Road - class 3 togher, Derrymany, Co. Longford
Co. Longford |
Roads & Tracks
In the boglands of Derrymany, County Longford, a road survives that was never meant to last on dry ground.
It is a togher, an ancient timber trackway laid across wet or marshy terrain to allow passage where the ground would otherwise swallow a traveller whole. This particular example is modest in its dimensions, just 2.4 metres wide and roughly 10 centimetres deep, but what it represents is a small act of considerable engineering: someone, at some point, felled ash trees, worked the timber into roundwood poles averaging about 6.5 centimetres in diameter, and laid them transversely across the bog to form a firm, if narrow, surface.

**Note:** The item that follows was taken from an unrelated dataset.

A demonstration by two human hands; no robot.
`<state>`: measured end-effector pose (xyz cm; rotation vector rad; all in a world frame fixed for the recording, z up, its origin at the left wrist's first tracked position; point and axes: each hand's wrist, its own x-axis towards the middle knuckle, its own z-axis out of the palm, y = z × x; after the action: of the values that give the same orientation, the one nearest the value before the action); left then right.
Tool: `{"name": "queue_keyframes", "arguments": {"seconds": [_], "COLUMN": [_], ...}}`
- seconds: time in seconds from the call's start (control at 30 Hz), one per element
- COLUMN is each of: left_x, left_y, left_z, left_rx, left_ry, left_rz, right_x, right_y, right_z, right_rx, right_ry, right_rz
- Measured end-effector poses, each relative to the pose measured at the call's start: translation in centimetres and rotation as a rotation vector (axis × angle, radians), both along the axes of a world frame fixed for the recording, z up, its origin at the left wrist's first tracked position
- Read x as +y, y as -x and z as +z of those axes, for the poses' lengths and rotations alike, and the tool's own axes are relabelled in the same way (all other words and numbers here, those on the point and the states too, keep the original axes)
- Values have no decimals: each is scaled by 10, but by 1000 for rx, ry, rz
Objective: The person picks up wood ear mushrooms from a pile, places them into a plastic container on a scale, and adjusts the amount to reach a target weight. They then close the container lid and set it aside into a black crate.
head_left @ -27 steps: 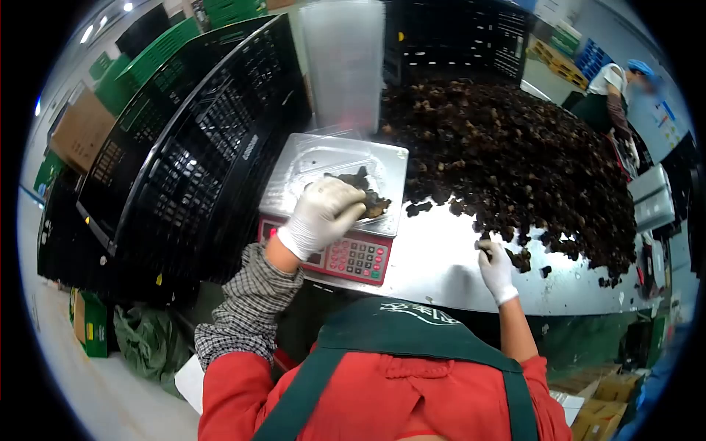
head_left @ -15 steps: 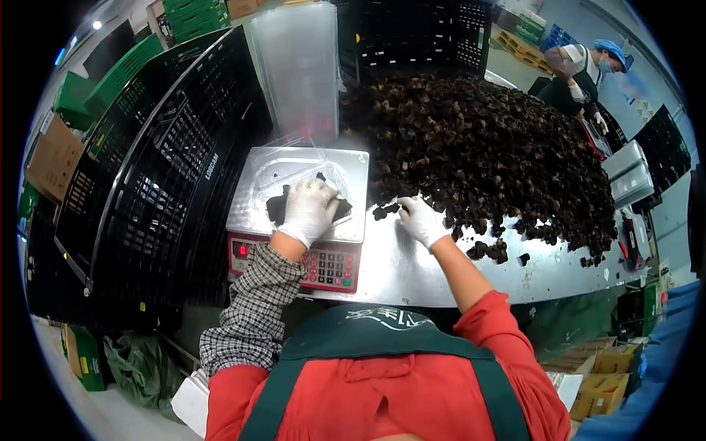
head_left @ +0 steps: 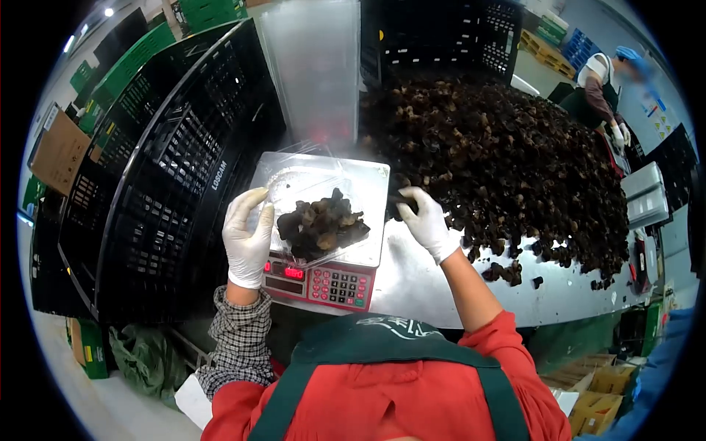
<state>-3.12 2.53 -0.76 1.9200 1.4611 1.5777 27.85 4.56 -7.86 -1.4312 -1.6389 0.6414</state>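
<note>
Our left hand (head_left: 248,239) curves beside the clear plastic tray (head_left: 303,253), grip parted; the tray holds wood ear mushrooms (head_left: 323,224) on the scale (head_left: 373,184). Our right hand (head_left: 430,228) nears the mushroom pile (head_left: 515,162), grip narrow, contents unclear.

The shiny metal table (head_left: 401,275) carries a red-and-silver scale (head_left: 371,180). Right of it spreads a broad heap of dark, crinkled pieces (head_left: 507,162), with a few loose bits (head_left: 506,274) along its near edge.
</note>
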Motion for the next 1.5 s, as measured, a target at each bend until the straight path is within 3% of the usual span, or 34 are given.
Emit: {"name": "queue_keyframes", "arguments": {"seconds": [0.03, 0.07, 0.1, 0.3, 0.33, 0.4, 0.53, 0.6, 0.73, 0.97, 1.07, 1.2, 1.47, 1.5], "left_x": [0, 3, 3, 2, 0, -5, -21, -28, -34, -37, -42, -48, -74, -78], "left_y": [-1, -3, -7, 9, 22, 50, 88, 104, 85, 64, 73, 70, 66, 68], "left_z": [-8, -15, -20, -20, -23, -26, -31, -42, -35, -26, -34, -41, -50, -51], "left_rx": [-18, -34, -42, -173, -249, -246, -300, -418, -383, -319, -370, -427, -345, -329], "left_ry": [34, 59, 88, 127, 146, 206, 238, 221, 228, 188, 211, 278, 347, 344], "left_rz": [-4, -6, 6, 0, 16, 119, 303, 244, 238, 92, 97, 62, 49, 61], "right_x": [-4, 8, 8, 37, 42, 42, 36, 22, -10, -31, -46, -47, -13, -17], "right_y": [21, 35, 57, 88, 81, 60, -13, -43, -44, -52, -82, -73, -49, -50], "right_z": [40, 32, 57, 49, 49, 57, 47, 16, -36, -73, -77, -75, -90, -85], "right_rx": [129, 48, -11, -314, -229, 137, -53, -282, -543, -266, -200, -188, -517, -438], "right_ry": [113, -102, -67, -169, -236, -31, 104, 140, 253, 6, 115, 210, 262, 272], "right_rz": [61, 134, 173, 485, 491, 392, 90, 38, 15, -429, -538, -468, -422, -439]}}
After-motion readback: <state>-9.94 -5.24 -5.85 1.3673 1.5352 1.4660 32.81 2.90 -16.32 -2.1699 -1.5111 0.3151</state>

Toghers like this one are classified by their construction method, and a class 3 togher refers specifically to this kind of transverse roundwood arrangement, where lengths of timber are placed crosswise to the direction of travel, forming something not unlike a low, organic corduroy road. The ash roundwood here was worked rather than simply thrown down, suggesting a degree of deliberate preparation. The trackway runs on a northeast to southwest orientation, a bearing that likely reflects the practical logic of connecting two points across difficult ground rather than any ceremonial or symbolic purpose. Ash was a commonly used timber for such constructions across Ireland, valued for its flexibility and relative durability even in waterlogged conditions. The bog itself has preserved the structure in the way only anaerobic, acidic environments can, keeping organic material intact for potentially thousands of years when it would otherwise have long since rotted away.